In October 2024 the EPA finalized the Lead and Copper Rule Improvements (LCRI) — the biggest tightening of drinking-water lead rules in three decades. Its compliance date is November 1, 2027, and it is built around one blunt goal: replace lead service lines and certain galvanized lines under water-system control, with up to nine million homes and businesses still connected through legacy lead pipes.
Need the source-by-source version? Read the deeper Lead and Copper Rule Improvements 2027 guide, which links the EPA summary, Federal Register rule, and eCFR compliance dates.
The timeline
- October 2024 — you start hearing about it. Water systems had to complete an initial service-line inventory and begin notifying people served by lead, galvanized, or unknown lines. That letter in your mailbox is this rule working.
- Late 2027 — the rule bites. The lead action level drops from 15 to 10 parts per billion, inventories and replacement planning become stronger, and systems must keep identifying unknown lines.
- 2027–2037 — the dig. About 99% of systems must replace lead and galvanized-requiring-replacement lines under their control within ten years or less. A small number of systems can receive longer schedules where ten years is not feasible.
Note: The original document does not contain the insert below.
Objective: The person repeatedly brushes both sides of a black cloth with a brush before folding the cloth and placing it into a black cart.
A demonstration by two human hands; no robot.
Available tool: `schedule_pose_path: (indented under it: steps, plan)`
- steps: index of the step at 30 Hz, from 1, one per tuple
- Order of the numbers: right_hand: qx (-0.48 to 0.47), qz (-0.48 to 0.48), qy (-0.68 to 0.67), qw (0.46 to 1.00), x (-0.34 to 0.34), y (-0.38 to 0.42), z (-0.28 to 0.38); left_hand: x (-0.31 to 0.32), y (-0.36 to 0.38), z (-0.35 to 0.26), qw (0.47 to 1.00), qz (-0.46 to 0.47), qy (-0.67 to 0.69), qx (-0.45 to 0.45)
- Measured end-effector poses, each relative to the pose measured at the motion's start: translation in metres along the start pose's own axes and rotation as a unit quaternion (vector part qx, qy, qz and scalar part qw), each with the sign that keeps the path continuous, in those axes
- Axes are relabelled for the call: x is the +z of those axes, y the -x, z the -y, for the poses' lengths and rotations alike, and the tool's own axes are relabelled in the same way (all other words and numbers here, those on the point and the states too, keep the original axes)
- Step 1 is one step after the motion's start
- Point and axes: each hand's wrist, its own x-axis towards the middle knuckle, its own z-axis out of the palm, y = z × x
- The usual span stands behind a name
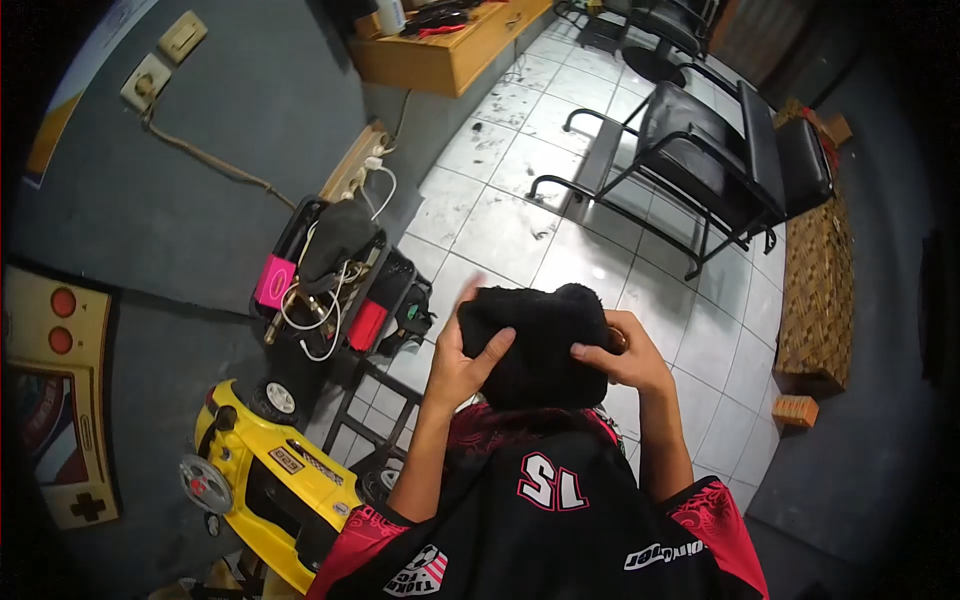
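Observation:
A folded black cloth (540, 350) with a fuzzy surface is held up in front of the chest of a black and red shirt. On its left side my left hand (468, 350) grips it, the thumb lying across the front. My right hand (630, 352) holds the opposite side, thumb also on the front and the other fingers behind the cloth. A small brownish round thing, too small to make out, shows by the right fingers.
Left stand a yellow toy car (290, 480) and a rack (290, 245) with cables and a pink box. A wooden shelf (455, 60) juts from the wall. Black chairs (700, 150) stand ahead right, near a woven box (815, 300) and a small orange box (795, 410).

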Motion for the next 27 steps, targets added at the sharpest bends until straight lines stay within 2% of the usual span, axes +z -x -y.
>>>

What it does — and does not — pay for
The rule requires replacement of lead and certain galvanized lines under the water system's control and pushes systems toward full replacements. It does not create one national answer for who pays the private-side bill. That depends on state law, utility ownership rules, federal/state funding, and local assistance programs. Who pays, and how to avoid paying full price →
Your three moves
- Find out what your line is — test the pipe and read your utility's notice.
- Get on the replacement list early if your line is lead — queues will only grow as 2027 approaches.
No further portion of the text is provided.